Hello All the FortiWarriors,
I will be briefly describing whats happening in our scenario: I have set up a test fortigate 61E (FortiOS 6.2.6) with 2 WANs. I have created a Load balancer for the FQDN for VPN gateway on Cloudlfare (with proxy Turned ON)which points to WAN1 IP and WAN 2 IP (in case of Failover). I have enabled SSL VPN on both WAN IPs listening on one of the custom ports supported by Cloudflare. When I try connecting to “Web-mode” VPN portal everything just works like a charm. But when trying to connect to the same SSL VPN gateway using Forticlient , I am getting the error “VPN Server May be Unavailable” . Has Anyone configured this kind of setup before? Fortinet Support made it sound like we may be the First one in the world to have this setup which is Pure BS. Highly Appreciate your thoughts on this…
(P.S. We have ruled out Authentication and Permissions Issue. Also Double Checked with fortinet support that all the corresponding Policies are in Place)
Its not possible to run tunnel mode sslvpn through any sort of reverse proxy.
tunnel mode sslvpn tunnels ppp over tls
I have definitely seen issues trying to run SSL VPN through a 3rd party proxy. Both Cloudflare and TotalUptime had this issue. Have seen it with SOnicwall and Fortinet products.
edit: Bypassing the proxy was the settled solution.
Can CloudFlare do a generic TLS proxy? Because what’s inside is not HTTP and so an HTTPS proxy won’t cut it.
Moreover, how does this affect source-IPs of the client traffic from the FortiGate’s point of view? If it’s SNATed to the load-balancer’s IP, I’m predicting users with fat fingers locking out everyone else with them.
Thanks All for sharing these insights!! I think I’ve got a direction to go… Appreciate your help in this matter…

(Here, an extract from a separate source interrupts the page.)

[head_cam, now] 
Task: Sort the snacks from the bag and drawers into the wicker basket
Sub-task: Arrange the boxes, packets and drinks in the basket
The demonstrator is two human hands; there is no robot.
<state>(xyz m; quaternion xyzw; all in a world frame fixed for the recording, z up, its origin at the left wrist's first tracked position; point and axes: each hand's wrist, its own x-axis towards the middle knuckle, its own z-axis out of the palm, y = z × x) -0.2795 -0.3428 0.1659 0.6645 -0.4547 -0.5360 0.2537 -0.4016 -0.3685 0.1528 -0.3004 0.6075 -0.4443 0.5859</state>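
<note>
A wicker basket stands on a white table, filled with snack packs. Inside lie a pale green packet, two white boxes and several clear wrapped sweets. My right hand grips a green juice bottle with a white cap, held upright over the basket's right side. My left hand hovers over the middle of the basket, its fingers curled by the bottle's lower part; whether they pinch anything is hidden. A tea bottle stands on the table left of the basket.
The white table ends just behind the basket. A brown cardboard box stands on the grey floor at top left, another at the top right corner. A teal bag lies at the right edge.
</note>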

Web proxies like cloudflare are for http/https traffic. The proxy handles the TLS connection, but when FortiClient starts talking PPP it dosen’t know what to do with the traffic. When you used portal mode, all of your traffic is encapsulated in http.
How did you manage to bypass SSL VPN traffic through a CF proxy
Hey, wondering if you were able to find any solution for this?
Would love to know if you ended up finding a solution.
Hi, I have the same problem, what solution did you find?